Search the records below for the word "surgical". Copy each line where it occurs.

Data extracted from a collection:
================
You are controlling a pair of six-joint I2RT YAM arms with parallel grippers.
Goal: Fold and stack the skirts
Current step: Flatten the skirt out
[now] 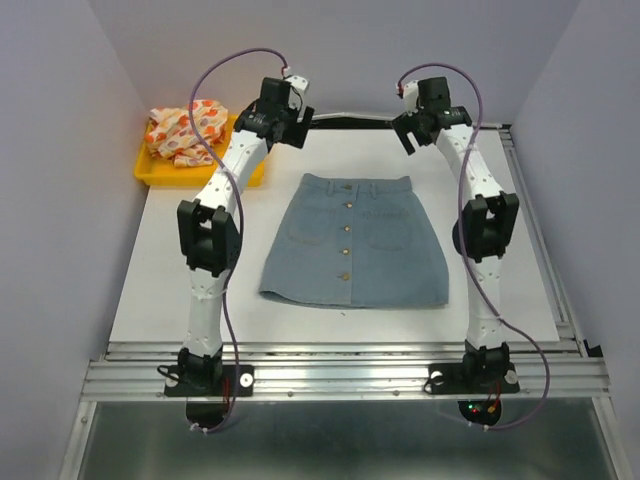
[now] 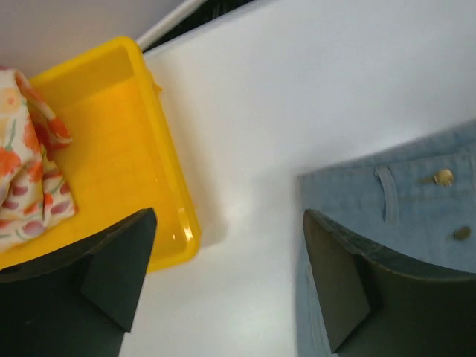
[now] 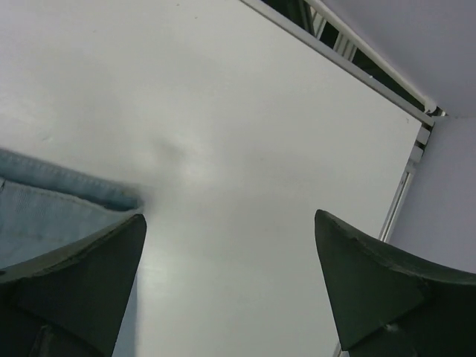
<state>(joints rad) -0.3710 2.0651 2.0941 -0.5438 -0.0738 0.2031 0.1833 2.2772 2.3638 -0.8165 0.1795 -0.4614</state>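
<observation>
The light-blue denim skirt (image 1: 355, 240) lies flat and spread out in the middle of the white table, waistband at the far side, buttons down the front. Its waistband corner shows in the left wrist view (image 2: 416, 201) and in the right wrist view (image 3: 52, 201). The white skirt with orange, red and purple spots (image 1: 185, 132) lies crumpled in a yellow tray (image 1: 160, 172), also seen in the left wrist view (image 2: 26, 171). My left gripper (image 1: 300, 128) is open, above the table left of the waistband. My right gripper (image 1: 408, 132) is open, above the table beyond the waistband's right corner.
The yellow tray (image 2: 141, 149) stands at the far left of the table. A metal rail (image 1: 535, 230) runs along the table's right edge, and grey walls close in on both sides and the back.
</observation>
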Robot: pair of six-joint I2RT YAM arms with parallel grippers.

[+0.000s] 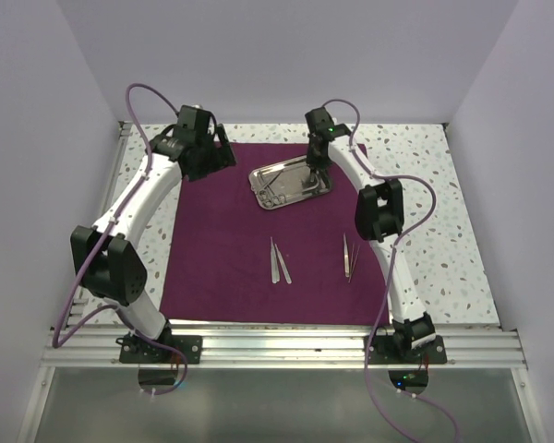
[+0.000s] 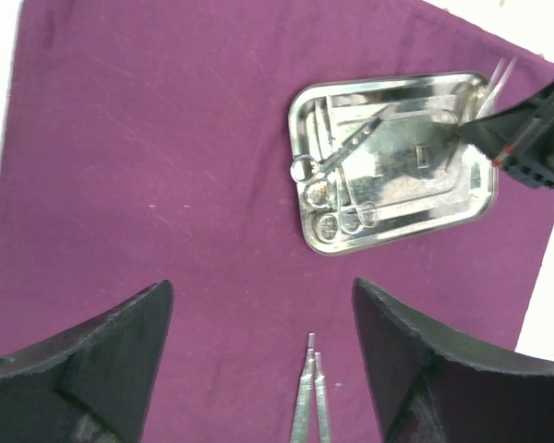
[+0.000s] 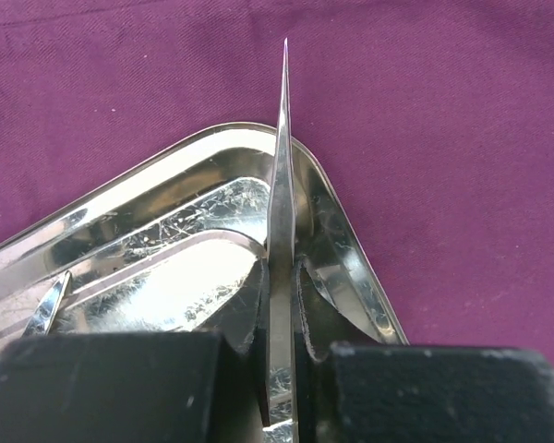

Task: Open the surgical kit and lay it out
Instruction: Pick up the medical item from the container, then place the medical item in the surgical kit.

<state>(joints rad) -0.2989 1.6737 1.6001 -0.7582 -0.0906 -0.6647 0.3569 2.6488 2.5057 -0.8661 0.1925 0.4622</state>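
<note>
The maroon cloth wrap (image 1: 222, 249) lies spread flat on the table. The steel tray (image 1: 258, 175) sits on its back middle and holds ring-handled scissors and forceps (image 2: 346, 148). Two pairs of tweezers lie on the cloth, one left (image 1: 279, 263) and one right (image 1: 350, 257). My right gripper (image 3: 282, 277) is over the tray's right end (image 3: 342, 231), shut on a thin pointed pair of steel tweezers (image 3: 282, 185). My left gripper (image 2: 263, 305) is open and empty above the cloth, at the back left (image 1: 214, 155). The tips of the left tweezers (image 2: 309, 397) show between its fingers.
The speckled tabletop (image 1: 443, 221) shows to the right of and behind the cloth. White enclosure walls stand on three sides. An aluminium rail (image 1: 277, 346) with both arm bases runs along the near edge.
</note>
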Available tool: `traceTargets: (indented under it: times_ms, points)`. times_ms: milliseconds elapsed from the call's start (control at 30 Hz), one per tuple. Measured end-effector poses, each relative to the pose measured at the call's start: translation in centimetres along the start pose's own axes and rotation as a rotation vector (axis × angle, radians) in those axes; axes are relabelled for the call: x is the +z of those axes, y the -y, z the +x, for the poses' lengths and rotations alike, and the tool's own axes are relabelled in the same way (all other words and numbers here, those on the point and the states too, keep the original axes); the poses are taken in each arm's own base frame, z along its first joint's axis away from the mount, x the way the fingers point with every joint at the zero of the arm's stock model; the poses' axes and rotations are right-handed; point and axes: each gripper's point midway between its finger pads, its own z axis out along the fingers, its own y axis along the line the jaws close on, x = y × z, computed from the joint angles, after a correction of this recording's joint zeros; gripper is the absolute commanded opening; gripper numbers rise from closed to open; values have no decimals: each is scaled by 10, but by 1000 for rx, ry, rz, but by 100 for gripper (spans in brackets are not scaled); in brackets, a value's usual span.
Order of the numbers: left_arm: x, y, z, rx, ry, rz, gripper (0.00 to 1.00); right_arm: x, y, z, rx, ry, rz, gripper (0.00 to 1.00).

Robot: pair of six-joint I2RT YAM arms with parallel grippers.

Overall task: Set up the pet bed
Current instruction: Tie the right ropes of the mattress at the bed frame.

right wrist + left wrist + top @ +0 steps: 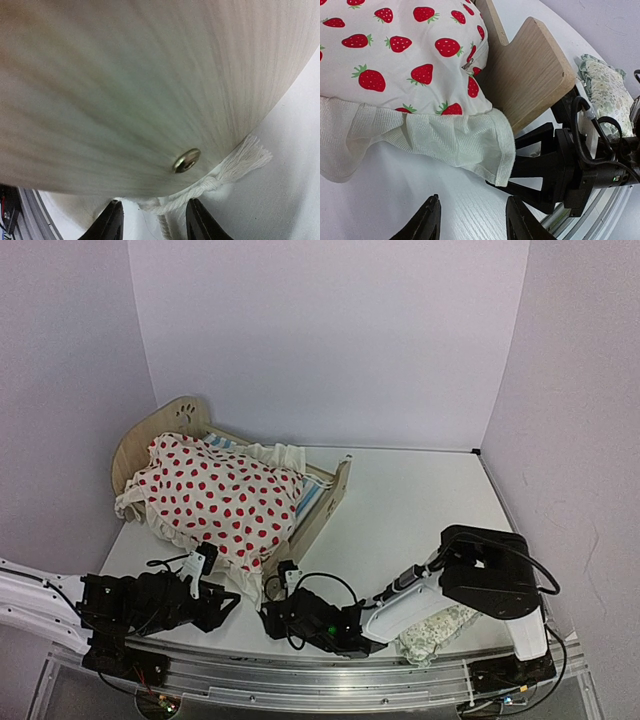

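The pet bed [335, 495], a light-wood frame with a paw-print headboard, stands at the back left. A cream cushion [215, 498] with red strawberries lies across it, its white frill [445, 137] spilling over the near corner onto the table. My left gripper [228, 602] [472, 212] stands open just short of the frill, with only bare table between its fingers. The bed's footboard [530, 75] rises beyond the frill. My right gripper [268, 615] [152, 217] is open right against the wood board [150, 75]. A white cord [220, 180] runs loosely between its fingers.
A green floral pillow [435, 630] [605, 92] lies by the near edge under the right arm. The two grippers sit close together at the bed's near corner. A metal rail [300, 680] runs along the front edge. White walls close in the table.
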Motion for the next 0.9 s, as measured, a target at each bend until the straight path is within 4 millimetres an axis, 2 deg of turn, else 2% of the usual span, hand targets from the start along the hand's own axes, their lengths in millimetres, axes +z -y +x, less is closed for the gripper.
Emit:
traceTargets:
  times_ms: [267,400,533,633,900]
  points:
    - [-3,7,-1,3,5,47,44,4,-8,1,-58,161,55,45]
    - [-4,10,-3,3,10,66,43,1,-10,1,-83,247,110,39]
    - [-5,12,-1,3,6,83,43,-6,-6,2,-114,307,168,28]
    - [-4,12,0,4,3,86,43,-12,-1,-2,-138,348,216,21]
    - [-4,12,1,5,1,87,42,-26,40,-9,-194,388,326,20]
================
- _Task response_
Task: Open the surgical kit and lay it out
Instruction: Pick up the medical item from the container, then place the medical item in the surgical kit.

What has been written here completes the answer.